Setting up Your Python Environment#

Tip

TL;DR: There are two main ways to set up your Python environment for this course:

  1. Work on Google Colab (recommended)

  2. Work on your local machine

Google Colab#

Google Colab allows you to run Python notebook in the cloud with zero installation locally on your computer. What you need is only a Google account, and you can start coding right away on your browser.

Pros:

  • No installation required

  • Free to use

  • Can run on any device with a browser

  • Easy to share and collaborate with others (good for your final project)

Cons:

  • It may not be as fast as running on your local machine

  • You may need to upload/download files to/from Google Drive, and download the notebook for submission.

Local Machine (most likely your laptop)#

If you prefer to work on your local machine, you need to properly set up your Python environment and install the necessary packages. Some of the instructions below are borrowed from Peter Melchior.

If you use Windows#

  1. Please follow these instructions for installing the Windows Subsystem for Linux (WSL) - Ubuntu: https://docs.microsoft.com/en-us/windows/wsl/install-win10

  2. Install Git. Open your command prompt, type “bash” to start a bash shell. Then run the following commands (you may need to type your computer login password):

    sudo apt update
    sudo apt install git
    sudo apt install wget
    
  3. Install Anaconda for Linux with Python 3.12 (note: not Anaconda for Windows!). To do this, in your command prompt, again make sure you are in the bash shell (if you still have the window open from the last step, use that, or type “bash” in a new command prompt). Then run:

    wget https://repo.anaconda.com/archive/Anaconda3-2024.10-1-Linux-x86_64.sh
    

    To execute the script, type:

    ./Anaconda3-2024.10-1-Linux-x86_64.sh
    

    If it doesn’t execute, you need to change the access permissions and make it executable:

    chmod 755 Anaconda3-2024.10-1-Linux-x86_64.sh
    
  4. To access the content of your Linux distribution from your windows interface you should follow the steps described on this website. The summary is as follows:

    Go to your home directory (e.g. C:\Users\remyj) on windows with your usual graphical interface. Among the tabs on the top right click View and tick the Hidden items box, then open AppData\Local\Packages

    In there you should find a file with a name like CanonicalGroupLimited.Ubuntuxxxxxxxxx.

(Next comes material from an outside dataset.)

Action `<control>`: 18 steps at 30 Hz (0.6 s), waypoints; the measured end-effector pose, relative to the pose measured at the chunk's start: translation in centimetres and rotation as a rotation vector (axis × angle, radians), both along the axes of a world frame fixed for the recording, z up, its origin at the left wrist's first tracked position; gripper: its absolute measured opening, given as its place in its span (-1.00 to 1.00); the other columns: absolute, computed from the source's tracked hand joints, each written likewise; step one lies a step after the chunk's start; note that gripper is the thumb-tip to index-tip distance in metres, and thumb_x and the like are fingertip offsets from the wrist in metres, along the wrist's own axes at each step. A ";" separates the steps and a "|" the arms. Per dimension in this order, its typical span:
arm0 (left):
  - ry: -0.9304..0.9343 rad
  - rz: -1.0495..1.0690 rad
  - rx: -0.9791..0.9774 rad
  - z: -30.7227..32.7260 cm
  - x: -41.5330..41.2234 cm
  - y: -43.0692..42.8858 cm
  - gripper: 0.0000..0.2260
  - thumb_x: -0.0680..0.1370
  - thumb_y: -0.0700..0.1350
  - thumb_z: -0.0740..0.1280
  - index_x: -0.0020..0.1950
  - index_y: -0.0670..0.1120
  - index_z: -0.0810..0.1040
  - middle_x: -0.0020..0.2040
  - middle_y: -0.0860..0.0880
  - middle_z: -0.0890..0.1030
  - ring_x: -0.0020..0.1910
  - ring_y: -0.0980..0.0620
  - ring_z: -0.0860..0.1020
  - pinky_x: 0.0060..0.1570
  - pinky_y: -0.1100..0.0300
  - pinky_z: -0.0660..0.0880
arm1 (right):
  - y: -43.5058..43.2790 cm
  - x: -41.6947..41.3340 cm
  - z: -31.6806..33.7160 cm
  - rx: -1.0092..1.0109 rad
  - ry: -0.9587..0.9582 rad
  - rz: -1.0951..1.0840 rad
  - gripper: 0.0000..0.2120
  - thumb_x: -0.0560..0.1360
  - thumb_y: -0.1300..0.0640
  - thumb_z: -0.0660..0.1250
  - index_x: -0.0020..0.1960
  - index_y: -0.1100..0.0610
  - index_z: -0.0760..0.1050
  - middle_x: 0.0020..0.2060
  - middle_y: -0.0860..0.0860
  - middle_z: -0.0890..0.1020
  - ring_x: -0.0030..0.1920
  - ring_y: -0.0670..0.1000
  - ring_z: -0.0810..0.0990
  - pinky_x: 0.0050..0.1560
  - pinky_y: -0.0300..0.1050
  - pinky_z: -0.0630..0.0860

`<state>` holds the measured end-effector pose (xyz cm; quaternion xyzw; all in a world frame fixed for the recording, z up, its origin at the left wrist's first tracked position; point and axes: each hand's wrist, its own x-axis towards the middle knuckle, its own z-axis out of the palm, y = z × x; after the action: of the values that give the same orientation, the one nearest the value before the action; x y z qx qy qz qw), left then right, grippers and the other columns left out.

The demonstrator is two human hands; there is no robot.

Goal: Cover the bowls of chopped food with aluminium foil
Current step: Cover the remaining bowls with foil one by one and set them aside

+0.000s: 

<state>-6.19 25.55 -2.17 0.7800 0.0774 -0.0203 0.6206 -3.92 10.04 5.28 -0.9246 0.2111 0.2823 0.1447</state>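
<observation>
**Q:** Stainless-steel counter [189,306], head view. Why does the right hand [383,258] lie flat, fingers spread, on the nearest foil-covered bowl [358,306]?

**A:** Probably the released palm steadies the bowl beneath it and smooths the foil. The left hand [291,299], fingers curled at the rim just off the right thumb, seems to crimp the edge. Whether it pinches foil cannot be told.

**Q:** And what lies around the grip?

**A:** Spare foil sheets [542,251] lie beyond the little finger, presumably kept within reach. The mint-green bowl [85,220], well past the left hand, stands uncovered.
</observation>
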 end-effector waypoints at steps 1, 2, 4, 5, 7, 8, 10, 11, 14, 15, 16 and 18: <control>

    Once in there, go to LocalState\rootsf\home and you should see your home directory.

    To do the converse operation and see your windows files from you Ubuntu prompt, you may do so by typing in your Unix prompt: cd /mnt/c/Users/remy

  5. If Anacanda stops working in your Ubuntu environment, you need to load your .bashrc again:

    source ~/.bashrc
    

Note

You will likely need help from us to set up your Python environment. Please let us know if you need help.

If you use Linux or MacOS#

MacOS#

  1. Please make sure you have the command-line tools installed. Open the Terminal program and run the following command:

xcode-select --install
  1. Install Anaconda for Mac from the Anaconda website

Linux#

Simple: Open a terminal, and stat from step 3 above for Windows.

Jupyter Notebooks#

Jupyter notebooks are one of the many possible ways to interact with Python and the scientific libraries. We like them because they are:

  • browser-based and interactive

  • easy to share with others

  • easy to combine code, text, and figures, especially with Markdown

  • compatible with Google Colab

We will be using Jupyter notebooks for all the coding exercises in this course.

Figure 2 shows the execution of some code (borrowed from here) in a Jupyter notebook locally on a web browser. Figure 3 shows the “welcome” notebook in Google Colab.

../../_images/jp_demo.png

Fig. 2 Jupyter notebook viewed locally on a web browser#

../../_images/colab_demo.png

Fig. 3 Jupyter notebook viewed in Google Colab#

While Jupyter isn’t the only way to code in Python, especially when you have to run jobs on large datasets, do large numerical simulations, or run machine learning models. However, it’s great to get started with Python and learn the basics of programming and data analysis.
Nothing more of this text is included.